By: Ann Fromholz
Originally published in Law360 on October 22, 2017
Earlier this year, an executive with a real estate developer alerted the company’s general counsel that comments and rumors about her sex life that were circulating throughout the company, from hourly employees and assistants to the Csuite, were so personally and professionally damaging that she was too upset to work.
The general counsel took immediate action. He called the company’s outside employment counsel, who advised that the company needed to conduct an immediate investigation into the executive’s complaints. Because no one at the company was trained or equipped in workplace investigations, the lawyer advised that the company engage an outside expert, a lawyer whose practice focuses on workplace investigations.
As the investigator, I reviewed the complainant’s demand letter and developed an
investigation plan. My first order of business was to interview the complaining employee (which is usually the case). But when I emailed and called the executive to schedule an interview, the executive did not respond. Finally, after three attempts without a response, the executive’s lawyer responded that the executive would not agree to be interviewed.
This situation happens more frequently than one might imagine. A complaining employee, who may be the only person who can provide the details of her complaints, refuses to be interviewed. The employee may refuse because her lawyer recommends that she not be interviewed, she is too nervous to be interviewed, or some other reason. Whatever the reason, the investigator then needs to determine whether and how to investigate without the complainant’s testimony.
The U.S. Equal Employment Opportunity Commission’s existing enforcement guidance on harassment investigations requires a “prompt, thorough and impartial investigation” into complaints of workplace misconduct. The guidance further provides that, “when detailed factfinding is necessary, the investigator should interview the complainant, the alleged harasser, and third parties who could reasonably be expected to have relevant information.”
Even without an interview of the complainant, the investigator likely has enough information to determine which witnesses to interview and which questions to ask. The investigator may not know everything about the complaining party’s complaints, but likely has enough information from the initial complaint to start asking questions. The answers to those questions, from witnesses other than the complainant, will often lead to other witnesses and other questions, and eventually can provide a fairly complete picture of the situation.
The EEOC proposed “Enforcement Guidance on Unlawful Harassment” in January 2017, but that guidance is not yet final. The proposed guidance provides that an investigation is effective if it is sufficiently thorough to “arrive at a reasonably fair estimate of truth.”
If, however, the investigator chooses to stop the investigation when the complaining party declines to be interviewed, the investigator risks failing in her duty to conduct a prompt, thorough and impartial investigation.
In May 2017, the California Department of Fair Employment and Housing issued new guidance for preventing and addressing workplace harassment. That guidance specifically addresses the basic steps to ensure a fair workplace investigation and says that due process is the goal.
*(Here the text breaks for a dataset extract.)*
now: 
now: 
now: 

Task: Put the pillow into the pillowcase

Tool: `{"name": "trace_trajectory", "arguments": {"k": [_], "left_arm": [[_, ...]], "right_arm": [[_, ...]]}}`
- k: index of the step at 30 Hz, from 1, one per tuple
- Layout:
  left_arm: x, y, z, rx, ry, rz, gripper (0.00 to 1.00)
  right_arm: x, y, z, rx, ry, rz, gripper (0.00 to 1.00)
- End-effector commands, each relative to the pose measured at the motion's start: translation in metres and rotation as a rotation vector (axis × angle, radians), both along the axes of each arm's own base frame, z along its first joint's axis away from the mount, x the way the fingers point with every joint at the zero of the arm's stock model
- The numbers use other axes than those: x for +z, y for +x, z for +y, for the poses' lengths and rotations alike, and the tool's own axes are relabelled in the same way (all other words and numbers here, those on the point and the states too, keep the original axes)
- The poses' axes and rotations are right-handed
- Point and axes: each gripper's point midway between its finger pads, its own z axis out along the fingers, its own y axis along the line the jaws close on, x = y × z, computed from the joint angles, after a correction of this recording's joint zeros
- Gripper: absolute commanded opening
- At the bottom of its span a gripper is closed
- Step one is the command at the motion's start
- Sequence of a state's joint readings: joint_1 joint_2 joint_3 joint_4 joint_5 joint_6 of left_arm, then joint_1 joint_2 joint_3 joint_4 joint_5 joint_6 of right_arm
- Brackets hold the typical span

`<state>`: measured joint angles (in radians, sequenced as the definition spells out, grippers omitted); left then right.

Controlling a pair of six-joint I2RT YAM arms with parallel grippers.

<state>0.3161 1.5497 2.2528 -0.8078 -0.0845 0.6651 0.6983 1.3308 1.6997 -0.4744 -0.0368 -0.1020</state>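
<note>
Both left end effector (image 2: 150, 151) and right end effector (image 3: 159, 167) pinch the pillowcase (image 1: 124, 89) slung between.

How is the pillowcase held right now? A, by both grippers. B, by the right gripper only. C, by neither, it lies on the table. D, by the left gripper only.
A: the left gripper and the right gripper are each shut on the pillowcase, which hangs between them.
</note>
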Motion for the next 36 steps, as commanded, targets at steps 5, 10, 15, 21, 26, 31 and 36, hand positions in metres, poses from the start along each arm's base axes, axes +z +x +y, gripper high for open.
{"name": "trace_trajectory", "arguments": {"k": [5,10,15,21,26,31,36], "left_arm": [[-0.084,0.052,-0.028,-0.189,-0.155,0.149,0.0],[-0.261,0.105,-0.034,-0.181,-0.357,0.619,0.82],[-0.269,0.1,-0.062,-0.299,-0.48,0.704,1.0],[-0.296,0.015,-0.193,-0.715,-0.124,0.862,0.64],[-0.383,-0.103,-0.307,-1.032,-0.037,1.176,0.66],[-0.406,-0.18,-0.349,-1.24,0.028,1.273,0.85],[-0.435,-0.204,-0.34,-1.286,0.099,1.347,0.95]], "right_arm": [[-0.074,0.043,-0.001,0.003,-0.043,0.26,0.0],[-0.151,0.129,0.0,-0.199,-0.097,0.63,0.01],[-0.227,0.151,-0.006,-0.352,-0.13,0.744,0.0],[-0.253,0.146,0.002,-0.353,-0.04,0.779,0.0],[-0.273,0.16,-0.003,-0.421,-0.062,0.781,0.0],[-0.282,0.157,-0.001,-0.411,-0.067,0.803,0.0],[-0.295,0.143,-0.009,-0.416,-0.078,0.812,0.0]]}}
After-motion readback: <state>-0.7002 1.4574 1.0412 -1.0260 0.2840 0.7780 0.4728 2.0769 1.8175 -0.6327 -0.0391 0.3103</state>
The guidance provides that the investigator should interview the complaining party, “give the accused party a chance to tell his/her side of the story,” interview relevant witnesses, and review relevant documents.
The guidance also provides that the investigator “do other work that might be necessary for [her] to get all the facts,” and “reach a reasonable and fair conclusion based on the information [she] collected, reviewed and analyzed during the investigation.”
The DFEH guidance therefore makes clear that there are elements of an investigation that are as essential as the interview of the complaining party.
Once the employer is on notice of a complaint of workplace misconduct, the investigator should conduct those elements of the investigation regardless of whether the complaining party chooses to participate.
The investigator’s report will detail the efforts to interview the complaining party and will detail the other steps the investigator took to conduct a thorough and fair investigation, even without the participation of the complaining party. The report will say that the complaining party refused to be interviewed and will say that the investigator is making factual findings and drawing a conclusion without the benefit of the complaining party’s input. The investigator or the employer likely will report to the complaining party that the investigation has concluded without her involvement.
On occasion, the specter of the investigation concluding without the complaining party’s input is enough to convince an otherwise recalcitrant complainant to participate, in some fashion, in an interview.
I know of investigations where the complainant insisted on being interviewed with her lawyer present and others where the complainant agreed to respond to written questions but still refused to be interviewed. Whether to agree to those terms is a judgment call that the investigator must make, weighing the benefit of gathering facts directly from the complainant against the diminished credibility of that testimony because it was influenced or perhaps even written by the complainant’s lawyer. Of course, the report in such an investigation will reflect the relative weight that the investigator gives to the complainant’s testimony as compared to testimony from witnesses who were more forthcoming.
The reluctant or refusing complainant creates a hurdle for a workplace investigator in her path to a complete investigation that arrives at a reasonably fair estimate of the truth. But the hurdle is one that a thorough and persistent investigator can overcome, either by thorough interviews of coworkers and other witnesses and a careful review of evidence, or by allowing the complainant to participate in the interview even with restrictions mandated by the complainant’s lawyer.
The investigator’s ultimate goal is to find the facts and reach a reasoned conclusion, not to stand on ceremony regarding exactly how the complainant ought to participate.